By Zoe Rader
In the first semester of her freshman year, Kristen Brockett, a junior and co-president of Scholars Promoting and Revitalizing Care, was told not to go to the Counseling Center because the wait was too long. By her second semester, she went again and became an emergency appointment.
“I don’t want that situation to happen to someone else,” Brockett said. “The reality is with more counselors and more support, most students won’t even get to that emergency state like I did.”
SPARC, a student-led, self-care advocacy group, noticed the lack of resources allocated to Mental Health Services and the Counseling Center at the University of Maryland. In response, they began the #30DaysTooLate campaign, an on-campus movement to improve counseling services launched last Wednesday, and has gained traction through signs posted throughout campus, social media campaigns and canvassing efforts.

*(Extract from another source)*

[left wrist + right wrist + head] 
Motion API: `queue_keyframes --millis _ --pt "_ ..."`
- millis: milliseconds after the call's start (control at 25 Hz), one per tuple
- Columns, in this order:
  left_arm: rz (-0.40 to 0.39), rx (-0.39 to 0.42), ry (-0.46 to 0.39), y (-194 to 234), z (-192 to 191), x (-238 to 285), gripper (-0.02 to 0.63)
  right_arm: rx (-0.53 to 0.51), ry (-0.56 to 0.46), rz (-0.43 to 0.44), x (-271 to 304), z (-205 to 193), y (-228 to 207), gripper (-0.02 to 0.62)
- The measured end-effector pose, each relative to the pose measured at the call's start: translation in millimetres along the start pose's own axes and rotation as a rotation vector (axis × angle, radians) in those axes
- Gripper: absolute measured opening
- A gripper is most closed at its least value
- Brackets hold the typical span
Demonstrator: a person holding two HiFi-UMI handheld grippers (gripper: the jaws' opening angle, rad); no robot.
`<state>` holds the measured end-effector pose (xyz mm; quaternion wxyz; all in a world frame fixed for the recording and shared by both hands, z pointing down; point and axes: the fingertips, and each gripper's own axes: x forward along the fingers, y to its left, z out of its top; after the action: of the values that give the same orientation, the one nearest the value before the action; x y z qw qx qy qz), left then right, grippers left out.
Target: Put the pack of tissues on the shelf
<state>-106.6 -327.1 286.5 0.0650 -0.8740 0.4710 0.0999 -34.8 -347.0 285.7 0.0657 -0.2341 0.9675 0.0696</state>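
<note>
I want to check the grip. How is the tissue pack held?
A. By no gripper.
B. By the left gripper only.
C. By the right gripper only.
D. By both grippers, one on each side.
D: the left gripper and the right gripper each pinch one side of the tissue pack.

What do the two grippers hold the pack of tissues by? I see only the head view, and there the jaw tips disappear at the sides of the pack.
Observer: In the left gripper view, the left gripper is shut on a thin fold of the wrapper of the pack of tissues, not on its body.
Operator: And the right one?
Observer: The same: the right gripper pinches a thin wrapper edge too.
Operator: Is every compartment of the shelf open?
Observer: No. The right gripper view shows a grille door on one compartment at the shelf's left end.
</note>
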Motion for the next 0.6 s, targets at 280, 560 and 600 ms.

Last week, SPARC members handed out fliers in front of Hornbake Library and McKeldin Library, urging students to tweet at University President Wallace Loh about the issue. This was the official launch of #30DaysTooLate.
In November, SPARC held various events about mental health, including an open mic night where students shared their personal stories. A common theme students addressed was the difficulty of receiving quick, consistent counseling.
“We had heard students talk about how hard it was to see a counselor and how after they went through the emotional effort of realizing they had a problem and trying to get help, they had administrative obstacles to face,” said Alyssa Schledwitz, vice president of SPARC and a senior physiology and neurobiology major.
“We got such a positive outpouring from students at our event,” said Anthony Sartori, co-president of SPARC and a senior psychology major. “Before Wednesday [Feb. 21], thousands of people on campus were not talking about mental health. I think people are realizing we are in a crisis and that we’re finally talking about it.”
“I think this is a very important movement. I really commend SPARC for getting around to these issues,” said Sharon Kirkland-Gordon, director of the Counseling Center.
The Counseling Center allows six free sessions for individual student sessions and eight for couples sessions during a year’s span, before referring them to another professional outside of the university, according to its website.
“The end goal is to hire more counselors and professional health representatives to decrease the 30-day waiting period,” Schledwitz said. “The counselors are pouring their hearts into their work but there is just so much demand, so they’re having a hard time keeping up with it.”
The movement also aims to make students aware of the various mental health care resources available on campus, Sartori said.
“Right now what we’re hearing from students is that it’s hard to find out how to make an appointment and it’s stressful,” he said.
SPARC and the Counseling Center are working together on how to address these problems. Kirkland-Gordon said she and other Health Center administrators met with SPARC on Wednesday morning to start a conversation and collaborate with each other.
Getting an initial appointment at the Counseling Center generally takes two weeks rather than 30 days, Kirkland-Gordon said.
“We don’t want to give the message that you can’t get help from the Health Center,” she added.
To get more people on campus involved, SPARC held an information and recruitment meeting on March 1, and took part in the Terps Take Care fair, Schledwitz said.
“We’re just trying to show faculty and administration that when we organize together on campus we can make real change,” Schledwitz said.